As our Supreme Court has instructed regarding the standard of review in parental rights termination cases:
A parent’s right to the care and custody of her child is among the oldest of the judicially recognized fundamental liberty interests protected by the Due Process Clauses of the federal and state constitutions.5 Troxel v. Granville, 530 U.S. 57, 65, 120 S.Ct. 2054, 147 L.Ed.2d 49 (2000); Stanley v. Illinois, 405 U.S. 645, 651, 92 S.Ct. 1208, 31 L.Ed.2d 551 (1972); In re Angela E., 303 S.W.3d 240, 250 (Tenn. 2010); In re Adoption of Female Child, 896 S.W.2d 546, 547-48 (Tenn. 1995); Hawk v. Hawk, 855 S.W.2d 573, 578-79 (Tenn. 1993). But parental rights, although fundamental and constitutionally protected, are not absolute. In re Angela E., 303 S.W.3d at 250. “‘[T]he [S]tate as parens patriae has a special duty to protect minors . . . .’ Tennessee law, thus, upholds the [S]tate’s authority as parens patriae when interference with parenting is necessary to prevent serious harm to a child.” Hawk, 855 S.W.2d at 580 (quoting In re Hamilton, 657 S.W.2d 425, 429 (Tenn. Ct. App. 1983)); see also Santosky v. Kramer, 455 U.S. 745, 747, 102 S.Ct. 1388, 71 L.Ed.2d 599 (1982); In re Angela E., 303 S.W.3d at 250. “When the State initiates a parental rights termination proceeding, it seeks not merely to infringe that fundamental liberty interest, but to end it.” Santosky, 455 U.S. at 759, 102 S.Ct. 1388. “Few consequences of judicial action are so grave as the severance of natural family ties.” Id. at 787, 102 S.Ct. 1388; see also M.L.B. v. S.L.J., 519 U.S. 102, 119, 117 S.Ct. 555, 136 L.Ed.2d 473 (1996).
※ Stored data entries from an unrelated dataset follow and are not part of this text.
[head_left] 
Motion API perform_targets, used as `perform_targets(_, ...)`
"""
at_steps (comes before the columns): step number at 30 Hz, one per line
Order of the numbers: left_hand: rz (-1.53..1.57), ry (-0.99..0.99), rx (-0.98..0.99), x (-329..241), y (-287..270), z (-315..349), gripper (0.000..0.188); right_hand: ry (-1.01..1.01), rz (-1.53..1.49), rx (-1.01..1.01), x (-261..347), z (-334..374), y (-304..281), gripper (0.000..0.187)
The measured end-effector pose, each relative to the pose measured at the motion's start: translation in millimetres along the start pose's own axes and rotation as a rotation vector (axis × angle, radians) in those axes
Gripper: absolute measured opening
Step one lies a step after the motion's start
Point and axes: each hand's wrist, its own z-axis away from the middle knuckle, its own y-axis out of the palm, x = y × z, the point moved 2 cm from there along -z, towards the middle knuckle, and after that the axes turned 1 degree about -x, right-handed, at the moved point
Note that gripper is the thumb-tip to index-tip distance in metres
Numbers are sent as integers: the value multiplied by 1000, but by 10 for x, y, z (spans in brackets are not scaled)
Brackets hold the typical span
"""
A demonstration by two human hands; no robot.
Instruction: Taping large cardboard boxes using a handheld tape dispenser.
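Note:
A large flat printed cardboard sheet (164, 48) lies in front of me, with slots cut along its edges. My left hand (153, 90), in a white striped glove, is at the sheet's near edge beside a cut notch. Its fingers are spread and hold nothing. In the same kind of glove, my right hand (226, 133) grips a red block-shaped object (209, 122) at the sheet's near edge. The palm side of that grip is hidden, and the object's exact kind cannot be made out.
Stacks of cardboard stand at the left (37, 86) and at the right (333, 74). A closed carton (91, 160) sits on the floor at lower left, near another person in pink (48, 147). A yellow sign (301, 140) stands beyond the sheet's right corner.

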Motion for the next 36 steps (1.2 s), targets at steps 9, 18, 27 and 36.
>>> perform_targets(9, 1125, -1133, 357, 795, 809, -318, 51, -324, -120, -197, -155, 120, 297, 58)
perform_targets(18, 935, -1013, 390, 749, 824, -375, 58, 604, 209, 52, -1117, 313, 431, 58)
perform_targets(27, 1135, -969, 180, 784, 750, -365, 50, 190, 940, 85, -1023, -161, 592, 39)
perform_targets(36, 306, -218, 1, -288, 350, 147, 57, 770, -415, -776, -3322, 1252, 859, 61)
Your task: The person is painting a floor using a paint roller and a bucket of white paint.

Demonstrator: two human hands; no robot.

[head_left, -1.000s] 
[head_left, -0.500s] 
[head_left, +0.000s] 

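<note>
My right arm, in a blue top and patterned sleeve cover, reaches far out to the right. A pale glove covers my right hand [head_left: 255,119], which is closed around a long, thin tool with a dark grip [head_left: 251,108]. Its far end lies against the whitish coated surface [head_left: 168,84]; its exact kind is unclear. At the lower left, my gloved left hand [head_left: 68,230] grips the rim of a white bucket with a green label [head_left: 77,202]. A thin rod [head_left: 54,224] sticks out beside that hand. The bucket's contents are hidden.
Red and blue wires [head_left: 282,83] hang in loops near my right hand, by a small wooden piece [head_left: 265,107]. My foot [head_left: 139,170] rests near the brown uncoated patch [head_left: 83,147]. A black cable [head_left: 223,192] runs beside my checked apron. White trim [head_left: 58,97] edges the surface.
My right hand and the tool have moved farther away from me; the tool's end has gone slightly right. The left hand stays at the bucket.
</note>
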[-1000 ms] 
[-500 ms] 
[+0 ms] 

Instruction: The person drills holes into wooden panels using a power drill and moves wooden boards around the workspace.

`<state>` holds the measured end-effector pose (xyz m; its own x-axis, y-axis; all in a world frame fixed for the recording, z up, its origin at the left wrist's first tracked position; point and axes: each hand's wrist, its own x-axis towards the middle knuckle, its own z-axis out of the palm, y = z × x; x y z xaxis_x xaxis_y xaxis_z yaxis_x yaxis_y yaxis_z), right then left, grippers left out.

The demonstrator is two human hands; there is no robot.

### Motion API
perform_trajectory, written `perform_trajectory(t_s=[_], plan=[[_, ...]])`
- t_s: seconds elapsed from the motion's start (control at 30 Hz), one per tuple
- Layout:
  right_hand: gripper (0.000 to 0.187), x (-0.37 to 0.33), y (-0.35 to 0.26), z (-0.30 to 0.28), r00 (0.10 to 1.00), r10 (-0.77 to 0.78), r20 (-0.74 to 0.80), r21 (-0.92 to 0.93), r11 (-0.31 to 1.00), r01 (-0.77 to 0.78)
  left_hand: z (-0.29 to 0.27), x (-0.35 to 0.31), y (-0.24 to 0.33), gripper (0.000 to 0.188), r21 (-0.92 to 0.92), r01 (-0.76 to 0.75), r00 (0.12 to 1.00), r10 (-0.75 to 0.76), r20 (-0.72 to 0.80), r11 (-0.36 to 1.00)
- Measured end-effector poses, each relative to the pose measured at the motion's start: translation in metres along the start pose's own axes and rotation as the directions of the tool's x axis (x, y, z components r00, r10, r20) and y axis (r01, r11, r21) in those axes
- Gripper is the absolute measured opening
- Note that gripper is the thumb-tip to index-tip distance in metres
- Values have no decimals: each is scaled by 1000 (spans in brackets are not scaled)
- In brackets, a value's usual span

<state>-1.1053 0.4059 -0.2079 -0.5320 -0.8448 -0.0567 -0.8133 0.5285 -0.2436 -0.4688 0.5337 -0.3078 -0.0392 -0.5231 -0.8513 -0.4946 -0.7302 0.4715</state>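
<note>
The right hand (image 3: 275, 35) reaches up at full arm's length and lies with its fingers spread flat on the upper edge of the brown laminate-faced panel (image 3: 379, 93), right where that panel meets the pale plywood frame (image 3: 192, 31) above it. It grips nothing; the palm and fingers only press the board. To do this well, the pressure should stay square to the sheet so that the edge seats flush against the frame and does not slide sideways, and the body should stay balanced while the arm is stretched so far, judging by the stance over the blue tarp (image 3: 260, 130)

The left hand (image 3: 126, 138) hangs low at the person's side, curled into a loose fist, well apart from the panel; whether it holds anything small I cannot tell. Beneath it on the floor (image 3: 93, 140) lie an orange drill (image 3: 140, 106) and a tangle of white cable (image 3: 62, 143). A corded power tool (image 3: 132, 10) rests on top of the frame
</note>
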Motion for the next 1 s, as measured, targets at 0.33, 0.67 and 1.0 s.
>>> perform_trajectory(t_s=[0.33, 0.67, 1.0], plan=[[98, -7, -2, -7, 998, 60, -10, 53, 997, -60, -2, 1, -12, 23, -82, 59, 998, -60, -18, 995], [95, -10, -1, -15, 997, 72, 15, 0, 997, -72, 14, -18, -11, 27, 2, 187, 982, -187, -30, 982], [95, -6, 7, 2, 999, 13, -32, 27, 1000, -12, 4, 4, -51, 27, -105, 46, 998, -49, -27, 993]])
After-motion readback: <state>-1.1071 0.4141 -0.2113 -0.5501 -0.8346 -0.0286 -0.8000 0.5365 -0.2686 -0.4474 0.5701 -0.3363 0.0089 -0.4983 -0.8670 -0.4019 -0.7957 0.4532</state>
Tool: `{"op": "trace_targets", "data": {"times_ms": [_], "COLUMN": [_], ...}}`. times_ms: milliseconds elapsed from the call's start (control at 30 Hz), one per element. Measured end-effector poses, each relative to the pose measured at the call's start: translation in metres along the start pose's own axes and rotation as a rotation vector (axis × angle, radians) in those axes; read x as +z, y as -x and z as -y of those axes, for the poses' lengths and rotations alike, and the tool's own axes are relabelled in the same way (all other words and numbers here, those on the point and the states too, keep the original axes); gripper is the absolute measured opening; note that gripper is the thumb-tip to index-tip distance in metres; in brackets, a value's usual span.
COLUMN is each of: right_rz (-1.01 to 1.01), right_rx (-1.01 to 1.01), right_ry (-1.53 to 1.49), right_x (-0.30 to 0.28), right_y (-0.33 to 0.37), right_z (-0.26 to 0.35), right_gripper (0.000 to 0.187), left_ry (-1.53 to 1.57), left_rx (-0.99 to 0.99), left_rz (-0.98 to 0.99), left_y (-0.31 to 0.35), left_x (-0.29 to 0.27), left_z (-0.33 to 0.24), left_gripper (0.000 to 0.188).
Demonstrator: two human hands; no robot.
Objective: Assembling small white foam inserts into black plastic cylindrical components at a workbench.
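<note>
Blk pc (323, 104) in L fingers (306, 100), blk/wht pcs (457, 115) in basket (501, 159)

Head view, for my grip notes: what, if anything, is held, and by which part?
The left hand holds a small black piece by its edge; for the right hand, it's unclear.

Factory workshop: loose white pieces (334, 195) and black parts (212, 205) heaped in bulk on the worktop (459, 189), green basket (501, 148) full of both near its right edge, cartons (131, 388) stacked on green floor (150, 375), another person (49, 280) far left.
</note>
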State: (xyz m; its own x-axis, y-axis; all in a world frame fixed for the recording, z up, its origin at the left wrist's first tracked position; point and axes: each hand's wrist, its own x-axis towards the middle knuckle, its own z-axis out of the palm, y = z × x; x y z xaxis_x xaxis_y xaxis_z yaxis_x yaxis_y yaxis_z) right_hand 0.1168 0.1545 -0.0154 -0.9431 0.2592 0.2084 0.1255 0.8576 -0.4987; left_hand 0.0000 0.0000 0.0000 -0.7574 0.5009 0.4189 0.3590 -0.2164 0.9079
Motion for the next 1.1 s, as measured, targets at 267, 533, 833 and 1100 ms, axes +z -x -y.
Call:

The parental rights at stake are “far more precious than any property right.” Santosky, 455 U.S. at 758-59, 102 S.Ct. 1388. Termination of parental rights has the legal effect of reducing the parent to the role of a complete stranger and of “severing forever all legal rights and
5 U.S. Const. amend. XIV § 1 (“[N]or shall any State deprive any person of life, liberty, or property, without due process of law . . . .”). Similarly, article 1, section 8 of the Tennessee Constitution states “[t]hat no man shall be taken or imprisoned, or disseized of his freehold, liberties or privileges, or outlawed, or exiled, or in any manner destroyed or deprived of his life, liberty or property, but by the judgment of his peers or the law of the land.” -16- obligations of the parent or guardian of the child.” Tenn. Code Ann. § 36-1- 113(l)(1); see also Santosky, 455 U.S. at 759, 102 S.Ct. 1388 (recognizing that a decision terminating parental rights is “final and irrevocable”). In light of the interests and consequences at stake, parents are constitutionally entitled to “fundamentally fair procedures” in termination proceedings. Santosky, 455 U.S. at 754, 102 S.Ct. 1388; see also Lassiter v. Dep’t of Soc. Servs. of Durham Cnty., N.C., 452 U.S. 18, 27, 101 S.Ct. 2153, 68 L.Ed.2d 640 (1981) (discussing the due process right of parents to fundamentally fair procedures).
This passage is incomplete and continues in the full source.